Data items
──────────────────────────────
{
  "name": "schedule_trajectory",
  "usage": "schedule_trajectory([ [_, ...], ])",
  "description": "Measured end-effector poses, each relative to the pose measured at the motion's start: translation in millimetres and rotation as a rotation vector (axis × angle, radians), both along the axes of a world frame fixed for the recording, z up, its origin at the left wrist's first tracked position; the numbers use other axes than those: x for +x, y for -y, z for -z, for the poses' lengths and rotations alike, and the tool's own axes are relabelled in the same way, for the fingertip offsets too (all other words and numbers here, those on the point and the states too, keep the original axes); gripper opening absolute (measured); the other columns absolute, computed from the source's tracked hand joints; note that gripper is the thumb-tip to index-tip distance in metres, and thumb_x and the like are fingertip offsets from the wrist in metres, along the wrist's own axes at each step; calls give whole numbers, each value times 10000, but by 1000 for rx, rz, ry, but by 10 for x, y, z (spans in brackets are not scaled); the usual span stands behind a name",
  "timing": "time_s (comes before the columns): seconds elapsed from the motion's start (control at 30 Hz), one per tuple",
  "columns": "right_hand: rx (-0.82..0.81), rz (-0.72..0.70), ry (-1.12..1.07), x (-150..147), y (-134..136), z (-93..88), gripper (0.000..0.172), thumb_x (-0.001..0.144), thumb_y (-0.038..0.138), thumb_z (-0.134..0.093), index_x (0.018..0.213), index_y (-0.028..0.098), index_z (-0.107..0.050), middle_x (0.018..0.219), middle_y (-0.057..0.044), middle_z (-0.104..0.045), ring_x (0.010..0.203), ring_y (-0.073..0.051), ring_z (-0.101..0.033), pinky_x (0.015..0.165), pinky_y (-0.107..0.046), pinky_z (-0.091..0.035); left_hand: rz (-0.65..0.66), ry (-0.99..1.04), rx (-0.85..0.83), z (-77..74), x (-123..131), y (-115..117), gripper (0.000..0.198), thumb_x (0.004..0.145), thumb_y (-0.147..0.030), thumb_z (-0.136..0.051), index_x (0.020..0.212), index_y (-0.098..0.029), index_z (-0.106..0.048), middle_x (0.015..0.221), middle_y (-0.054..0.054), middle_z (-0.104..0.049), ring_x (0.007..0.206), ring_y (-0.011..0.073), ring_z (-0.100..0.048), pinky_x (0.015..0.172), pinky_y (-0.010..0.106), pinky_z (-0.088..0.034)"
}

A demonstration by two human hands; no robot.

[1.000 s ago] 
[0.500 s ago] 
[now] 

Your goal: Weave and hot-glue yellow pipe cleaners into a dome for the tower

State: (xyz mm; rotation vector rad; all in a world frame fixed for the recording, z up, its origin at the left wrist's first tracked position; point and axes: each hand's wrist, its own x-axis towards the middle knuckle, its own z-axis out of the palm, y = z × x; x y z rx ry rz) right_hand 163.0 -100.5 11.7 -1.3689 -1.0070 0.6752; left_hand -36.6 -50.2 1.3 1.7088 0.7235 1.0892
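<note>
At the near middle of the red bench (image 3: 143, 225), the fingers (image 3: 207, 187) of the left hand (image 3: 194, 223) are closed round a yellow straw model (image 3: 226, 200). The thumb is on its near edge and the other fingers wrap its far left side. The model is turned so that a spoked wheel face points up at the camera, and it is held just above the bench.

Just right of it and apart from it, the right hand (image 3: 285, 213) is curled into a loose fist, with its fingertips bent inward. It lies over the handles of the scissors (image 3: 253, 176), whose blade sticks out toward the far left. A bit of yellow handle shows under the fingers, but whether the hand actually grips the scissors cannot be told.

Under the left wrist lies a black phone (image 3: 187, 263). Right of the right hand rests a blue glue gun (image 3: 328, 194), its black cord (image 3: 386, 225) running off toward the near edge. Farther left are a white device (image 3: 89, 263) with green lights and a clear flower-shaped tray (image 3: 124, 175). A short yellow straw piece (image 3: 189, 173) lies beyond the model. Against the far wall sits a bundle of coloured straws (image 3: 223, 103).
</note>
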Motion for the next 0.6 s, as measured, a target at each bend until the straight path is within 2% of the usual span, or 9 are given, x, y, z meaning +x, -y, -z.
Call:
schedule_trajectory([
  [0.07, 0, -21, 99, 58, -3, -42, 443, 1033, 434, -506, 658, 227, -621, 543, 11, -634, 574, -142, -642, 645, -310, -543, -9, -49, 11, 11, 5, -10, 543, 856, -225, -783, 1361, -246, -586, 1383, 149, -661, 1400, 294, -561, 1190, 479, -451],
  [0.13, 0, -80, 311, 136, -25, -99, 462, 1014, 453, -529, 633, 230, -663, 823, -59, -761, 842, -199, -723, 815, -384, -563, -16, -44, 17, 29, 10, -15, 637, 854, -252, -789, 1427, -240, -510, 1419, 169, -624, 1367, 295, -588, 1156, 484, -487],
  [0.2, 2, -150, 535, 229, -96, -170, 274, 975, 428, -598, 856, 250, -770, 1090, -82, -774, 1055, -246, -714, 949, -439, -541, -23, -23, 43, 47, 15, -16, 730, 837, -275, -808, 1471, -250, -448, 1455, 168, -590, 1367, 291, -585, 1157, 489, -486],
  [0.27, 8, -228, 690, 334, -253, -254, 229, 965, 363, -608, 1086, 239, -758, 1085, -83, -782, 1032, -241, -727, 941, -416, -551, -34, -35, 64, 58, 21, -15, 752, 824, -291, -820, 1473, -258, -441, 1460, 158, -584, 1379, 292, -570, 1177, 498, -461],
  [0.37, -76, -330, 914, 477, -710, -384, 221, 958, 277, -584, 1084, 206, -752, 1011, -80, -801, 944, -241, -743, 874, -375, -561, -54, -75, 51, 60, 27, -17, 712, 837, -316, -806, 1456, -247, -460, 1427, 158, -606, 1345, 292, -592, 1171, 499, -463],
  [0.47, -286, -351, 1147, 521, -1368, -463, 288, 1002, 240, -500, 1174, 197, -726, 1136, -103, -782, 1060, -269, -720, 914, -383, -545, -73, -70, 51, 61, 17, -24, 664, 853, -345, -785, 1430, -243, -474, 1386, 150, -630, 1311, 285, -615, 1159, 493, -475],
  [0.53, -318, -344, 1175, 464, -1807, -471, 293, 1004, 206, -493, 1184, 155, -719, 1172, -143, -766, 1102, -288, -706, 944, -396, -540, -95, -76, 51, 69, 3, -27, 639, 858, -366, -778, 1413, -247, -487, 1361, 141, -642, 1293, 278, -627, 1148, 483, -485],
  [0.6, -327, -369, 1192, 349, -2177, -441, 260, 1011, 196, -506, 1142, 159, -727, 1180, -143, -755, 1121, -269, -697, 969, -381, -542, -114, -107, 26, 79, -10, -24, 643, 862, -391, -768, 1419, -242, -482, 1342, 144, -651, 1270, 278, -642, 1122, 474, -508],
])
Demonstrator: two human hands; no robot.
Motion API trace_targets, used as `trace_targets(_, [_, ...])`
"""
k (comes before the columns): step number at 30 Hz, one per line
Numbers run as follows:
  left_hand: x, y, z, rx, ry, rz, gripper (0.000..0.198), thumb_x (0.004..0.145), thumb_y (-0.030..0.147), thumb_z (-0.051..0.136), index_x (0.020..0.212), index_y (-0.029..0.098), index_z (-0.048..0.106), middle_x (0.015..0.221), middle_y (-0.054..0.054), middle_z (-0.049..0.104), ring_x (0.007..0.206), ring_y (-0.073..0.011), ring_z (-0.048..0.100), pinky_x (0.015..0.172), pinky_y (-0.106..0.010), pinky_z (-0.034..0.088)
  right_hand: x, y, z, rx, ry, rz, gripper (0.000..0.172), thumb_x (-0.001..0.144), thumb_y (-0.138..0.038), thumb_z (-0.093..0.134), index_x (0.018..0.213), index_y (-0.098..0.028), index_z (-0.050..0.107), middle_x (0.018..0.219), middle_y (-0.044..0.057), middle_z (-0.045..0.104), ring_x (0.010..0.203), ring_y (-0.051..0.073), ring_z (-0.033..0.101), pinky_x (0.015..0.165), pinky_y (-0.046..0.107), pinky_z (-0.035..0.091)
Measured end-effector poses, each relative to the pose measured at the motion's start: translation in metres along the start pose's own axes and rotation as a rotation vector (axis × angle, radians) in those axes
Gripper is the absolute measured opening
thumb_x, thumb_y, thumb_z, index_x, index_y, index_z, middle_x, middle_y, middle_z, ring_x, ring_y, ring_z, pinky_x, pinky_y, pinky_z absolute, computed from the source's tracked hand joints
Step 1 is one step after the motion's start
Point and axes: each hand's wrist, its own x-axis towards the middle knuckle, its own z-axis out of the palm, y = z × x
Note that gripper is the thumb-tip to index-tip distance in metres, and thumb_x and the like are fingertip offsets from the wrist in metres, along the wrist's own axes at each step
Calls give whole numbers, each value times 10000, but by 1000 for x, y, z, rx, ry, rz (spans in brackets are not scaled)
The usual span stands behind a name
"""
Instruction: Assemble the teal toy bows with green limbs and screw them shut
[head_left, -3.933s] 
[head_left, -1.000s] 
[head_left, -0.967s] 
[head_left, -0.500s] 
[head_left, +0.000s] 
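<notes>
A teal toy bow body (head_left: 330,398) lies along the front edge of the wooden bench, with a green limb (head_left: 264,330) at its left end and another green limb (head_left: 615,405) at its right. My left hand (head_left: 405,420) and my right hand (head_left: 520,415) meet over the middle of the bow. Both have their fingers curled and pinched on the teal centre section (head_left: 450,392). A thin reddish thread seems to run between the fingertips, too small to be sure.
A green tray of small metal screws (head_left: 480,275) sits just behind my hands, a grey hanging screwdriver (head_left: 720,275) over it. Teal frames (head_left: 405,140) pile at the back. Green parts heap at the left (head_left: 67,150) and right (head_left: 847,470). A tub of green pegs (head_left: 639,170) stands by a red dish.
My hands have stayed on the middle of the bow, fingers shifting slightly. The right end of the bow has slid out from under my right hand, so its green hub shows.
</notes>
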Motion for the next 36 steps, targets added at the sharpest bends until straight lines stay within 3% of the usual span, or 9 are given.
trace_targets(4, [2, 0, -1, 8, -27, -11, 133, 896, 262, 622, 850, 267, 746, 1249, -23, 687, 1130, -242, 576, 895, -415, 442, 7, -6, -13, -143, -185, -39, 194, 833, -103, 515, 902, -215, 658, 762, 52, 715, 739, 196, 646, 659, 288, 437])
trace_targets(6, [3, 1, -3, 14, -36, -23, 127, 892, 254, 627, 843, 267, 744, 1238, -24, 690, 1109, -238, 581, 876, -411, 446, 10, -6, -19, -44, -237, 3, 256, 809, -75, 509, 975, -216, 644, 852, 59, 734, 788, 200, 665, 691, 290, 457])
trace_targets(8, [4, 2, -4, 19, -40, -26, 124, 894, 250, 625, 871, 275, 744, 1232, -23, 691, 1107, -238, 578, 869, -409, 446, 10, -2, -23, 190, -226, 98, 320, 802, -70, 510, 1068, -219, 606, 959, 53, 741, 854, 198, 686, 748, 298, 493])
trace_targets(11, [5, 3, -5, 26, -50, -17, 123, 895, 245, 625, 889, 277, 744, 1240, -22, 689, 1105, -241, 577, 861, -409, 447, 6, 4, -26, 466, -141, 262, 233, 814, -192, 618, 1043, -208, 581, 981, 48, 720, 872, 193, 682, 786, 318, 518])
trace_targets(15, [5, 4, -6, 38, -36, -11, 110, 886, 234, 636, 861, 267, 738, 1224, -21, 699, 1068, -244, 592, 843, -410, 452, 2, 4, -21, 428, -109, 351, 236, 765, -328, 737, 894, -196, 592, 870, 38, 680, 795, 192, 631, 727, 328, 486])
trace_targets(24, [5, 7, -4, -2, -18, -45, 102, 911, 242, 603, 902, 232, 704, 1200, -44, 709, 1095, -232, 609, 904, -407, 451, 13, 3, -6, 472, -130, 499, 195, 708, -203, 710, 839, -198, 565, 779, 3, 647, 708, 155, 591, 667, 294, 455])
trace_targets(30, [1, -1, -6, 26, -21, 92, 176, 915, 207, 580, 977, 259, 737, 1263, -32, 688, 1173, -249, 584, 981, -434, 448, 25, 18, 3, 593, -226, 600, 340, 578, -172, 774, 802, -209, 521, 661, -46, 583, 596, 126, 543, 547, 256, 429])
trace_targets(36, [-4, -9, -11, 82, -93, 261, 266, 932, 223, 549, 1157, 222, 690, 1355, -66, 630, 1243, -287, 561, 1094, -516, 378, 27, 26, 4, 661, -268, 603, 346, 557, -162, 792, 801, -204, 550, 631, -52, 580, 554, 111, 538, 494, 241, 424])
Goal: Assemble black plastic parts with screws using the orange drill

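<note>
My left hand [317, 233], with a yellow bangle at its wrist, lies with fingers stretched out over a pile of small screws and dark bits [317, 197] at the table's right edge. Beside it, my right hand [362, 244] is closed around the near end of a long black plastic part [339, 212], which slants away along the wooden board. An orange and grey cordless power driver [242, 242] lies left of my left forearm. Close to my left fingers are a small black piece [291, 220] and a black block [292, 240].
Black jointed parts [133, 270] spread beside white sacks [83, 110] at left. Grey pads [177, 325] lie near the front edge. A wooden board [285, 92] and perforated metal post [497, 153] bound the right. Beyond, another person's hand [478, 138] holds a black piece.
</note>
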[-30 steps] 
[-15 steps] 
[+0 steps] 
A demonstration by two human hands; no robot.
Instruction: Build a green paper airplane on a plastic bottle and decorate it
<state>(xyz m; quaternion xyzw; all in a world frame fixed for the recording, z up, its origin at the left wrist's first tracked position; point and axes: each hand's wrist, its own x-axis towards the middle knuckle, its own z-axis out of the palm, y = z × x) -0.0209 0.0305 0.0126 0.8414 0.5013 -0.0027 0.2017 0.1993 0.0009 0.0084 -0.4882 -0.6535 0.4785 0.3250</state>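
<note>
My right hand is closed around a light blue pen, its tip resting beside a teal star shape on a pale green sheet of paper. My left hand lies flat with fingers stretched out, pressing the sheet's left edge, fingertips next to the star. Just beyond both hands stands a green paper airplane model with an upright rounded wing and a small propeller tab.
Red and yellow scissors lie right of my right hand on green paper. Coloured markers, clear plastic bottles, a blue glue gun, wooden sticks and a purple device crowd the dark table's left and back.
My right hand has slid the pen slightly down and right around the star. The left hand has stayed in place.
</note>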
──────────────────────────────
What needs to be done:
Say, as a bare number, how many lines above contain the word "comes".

Written response:
2